Assignment. Could you reproduce, word for word, everything below from the line containing "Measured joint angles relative" down to the line containing "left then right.", with both of those lines included and no others?
=== Begin Enclosure ===
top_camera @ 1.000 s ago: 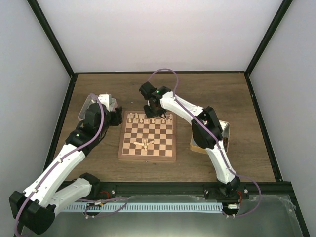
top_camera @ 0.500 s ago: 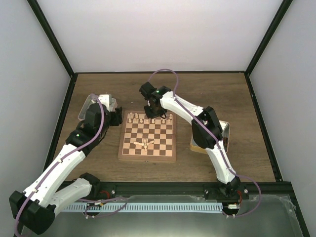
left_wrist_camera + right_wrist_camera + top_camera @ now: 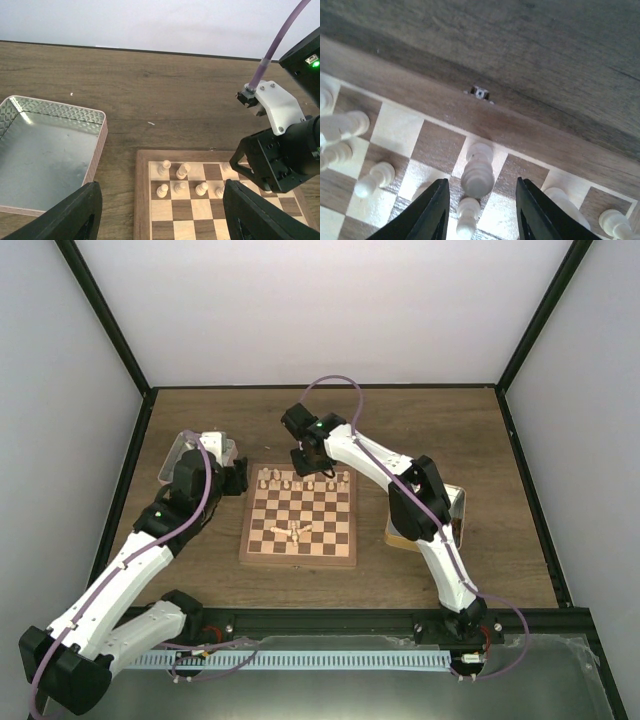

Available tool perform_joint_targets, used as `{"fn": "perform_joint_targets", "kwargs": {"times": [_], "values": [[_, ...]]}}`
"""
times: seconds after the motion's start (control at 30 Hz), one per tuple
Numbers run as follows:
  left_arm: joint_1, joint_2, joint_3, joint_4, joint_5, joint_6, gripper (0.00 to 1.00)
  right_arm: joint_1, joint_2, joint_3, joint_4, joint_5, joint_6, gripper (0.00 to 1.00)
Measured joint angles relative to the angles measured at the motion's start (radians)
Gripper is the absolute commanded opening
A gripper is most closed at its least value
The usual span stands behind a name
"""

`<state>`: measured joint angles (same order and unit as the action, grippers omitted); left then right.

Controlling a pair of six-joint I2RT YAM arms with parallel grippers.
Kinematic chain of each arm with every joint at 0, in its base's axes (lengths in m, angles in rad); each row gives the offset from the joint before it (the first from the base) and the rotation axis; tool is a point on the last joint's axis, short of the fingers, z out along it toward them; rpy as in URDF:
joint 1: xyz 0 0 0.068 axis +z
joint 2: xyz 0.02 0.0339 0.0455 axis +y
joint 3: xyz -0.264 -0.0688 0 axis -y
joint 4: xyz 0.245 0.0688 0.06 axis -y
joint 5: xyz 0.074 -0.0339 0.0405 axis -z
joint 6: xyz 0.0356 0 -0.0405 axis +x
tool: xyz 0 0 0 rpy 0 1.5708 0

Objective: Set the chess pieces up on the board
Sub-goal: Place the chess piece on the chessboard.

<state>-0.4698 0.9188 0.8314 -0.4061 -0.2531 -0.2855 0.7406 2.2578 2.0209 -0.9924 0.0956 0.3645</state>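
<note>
Top external: wood-grain table [image 3: 450, 430], white walls [image 3: 320, 310]; left tool [image 3: 162, 215] spread empty, right tool [image 3: 481, 210] spread around a chessman [image 3: 477, 172].

— Any writing, brand or number you can read here?
— None. The board [image 3: 298, 561] has no letters or digits along its border, and the metal tray [image 3: 45, 145] is unmarked.
— Any sign at all?
— Only 1 small green light [image 3: 315, 63], lit on the right arm [image 3: 370, 455]; no legible label beside it.
</note>
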Motion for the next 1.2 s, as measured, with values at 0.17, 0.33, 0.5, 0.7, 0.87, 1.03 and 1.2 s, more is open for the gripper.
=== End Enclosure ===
Written solution.
Measured joint angles relative to the angles measured at the motion's start (radians)
Gripper is the absolute commanded opening
A gripper is most closed at its least value
The usual span stands behind a name
"""

`<state>`: measured joint angles (same order and unit as the action, grippers omitted); left then right.

The answer contains nothing further.